If so, I have this implemented in my fork of the ontobio library -- here's where the _taxon_map key is injected into the facet counts: https://github.com/falquaddoomi/ontobio/blob/92231d447a/ontobio/golr/golr_query.py#L603. I assume we'll have to figure out who downstream might be affected by this...maybe the best way is to submit a PR?

vincerubinetti commented 2 years ago

That's fine with me. If this is easier to implement or more consistent with how other things and data structures in biolink are implmented, I'd say go for it.

putmantime commented 2 years ago

Is the main reason you chose that structure because it supports 1 to many id to label mappings Faisal? I don't believe that will be the case as we have chosen the NCBI id/label pair for a taxon.
If what I say is true I think the most explicit and easily readable structure would be an object for each with clear attributes. "_taxon_map": [{ "label": "Gallus gallus", "id": "NCBITaxon:9031", "count": 1 } ]
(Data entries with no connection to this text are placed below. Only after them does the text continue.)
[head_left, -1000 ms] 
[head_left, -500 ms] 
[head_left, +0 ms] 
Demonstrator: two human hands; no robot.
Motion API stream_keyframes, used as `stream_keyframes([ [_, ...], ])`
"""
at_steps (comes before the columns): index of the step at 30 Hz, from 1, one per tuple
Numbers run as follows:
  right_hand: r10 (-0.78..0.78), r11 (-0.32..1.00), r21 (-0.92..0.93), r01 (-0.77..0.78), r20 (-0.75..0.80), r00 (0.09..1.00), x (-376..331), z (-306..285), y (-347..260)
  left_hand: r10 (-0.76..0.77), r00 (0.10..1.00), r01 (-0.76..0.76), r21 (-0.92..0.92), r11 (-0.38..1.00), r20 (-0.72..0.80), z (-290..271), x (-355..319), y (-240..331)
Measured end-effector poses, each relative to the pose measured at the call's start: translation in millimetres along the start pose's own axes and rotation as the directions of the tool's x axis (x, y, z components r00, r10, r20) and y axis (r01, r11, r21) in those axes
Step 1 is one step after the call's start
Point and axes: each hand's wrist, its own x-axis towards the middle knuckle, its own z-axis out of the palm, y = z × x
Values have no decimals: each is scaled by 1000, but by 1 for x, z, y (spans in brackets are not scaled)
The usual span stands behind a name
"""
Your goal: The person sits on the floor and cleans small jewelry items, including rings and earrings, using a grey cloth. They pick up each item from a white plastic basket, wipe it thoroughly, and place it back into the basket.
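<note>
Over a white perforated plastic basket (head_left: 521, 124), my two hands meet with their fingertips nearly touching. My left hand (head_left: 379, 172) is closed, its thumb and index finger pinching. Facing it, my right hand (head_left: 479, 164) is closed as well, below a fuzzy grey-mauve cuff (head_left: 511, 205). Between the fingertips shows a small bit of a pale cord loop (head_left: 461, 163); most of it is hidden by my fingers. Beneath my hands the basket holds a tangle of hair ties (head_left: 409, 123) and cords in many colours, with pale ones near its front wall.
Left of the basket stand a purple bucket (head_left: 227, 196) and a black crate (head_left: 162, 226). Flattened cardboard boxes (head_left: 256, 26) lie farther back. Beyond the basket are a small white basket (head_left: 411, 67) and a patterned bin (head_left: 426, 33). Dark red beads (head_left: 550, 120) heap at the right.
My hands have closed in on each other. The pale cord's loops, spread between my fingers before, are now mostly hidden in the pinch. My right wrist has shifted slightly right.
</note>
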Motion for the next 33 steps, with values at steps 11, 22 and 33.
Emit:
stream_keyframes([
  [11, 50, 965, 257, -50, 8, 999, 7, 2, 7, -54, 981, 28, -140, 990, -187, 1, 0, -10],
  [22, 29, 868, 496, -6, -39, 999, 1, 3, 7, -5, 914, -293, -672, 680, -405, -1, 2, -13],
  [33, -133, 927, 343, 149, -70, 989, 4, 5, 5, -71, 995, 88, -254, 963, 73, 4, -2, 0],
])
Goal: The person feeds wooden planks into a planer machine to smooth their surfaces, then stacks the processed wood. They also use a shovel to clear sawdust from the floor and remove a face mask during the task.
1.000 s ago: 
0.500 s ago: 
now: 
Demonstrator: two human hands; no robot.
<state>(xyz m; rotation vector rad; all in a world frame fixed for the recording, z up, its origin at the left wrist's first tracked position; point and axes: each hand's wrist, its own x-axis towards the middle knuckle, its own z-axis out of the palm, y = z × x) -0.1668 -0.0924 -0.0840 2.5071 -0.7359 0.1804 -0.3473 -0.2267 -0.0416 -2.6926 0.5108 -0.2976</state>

But is a list of objects going to cause even more issues in this case @vincerubinetti ?

falquaddoomi commented 2 years ago

I formatted it that way partly because I wasn't sure if there might be more than one label that matches a given taxon ID, and also because that structure kind of more closely matches how facet pivots are returned from Solr. If IDs and labels are in fact one-to-one I agree that the structure you proposed is more readable, and it's a trivial change on my end.

putmantime commented 2 years ago

Let me do some research and see if I can confirm 1to1. The typical return type from solr was something I wasn't sure of and standardizing to that might be of more value than the clarity of my proposed structure.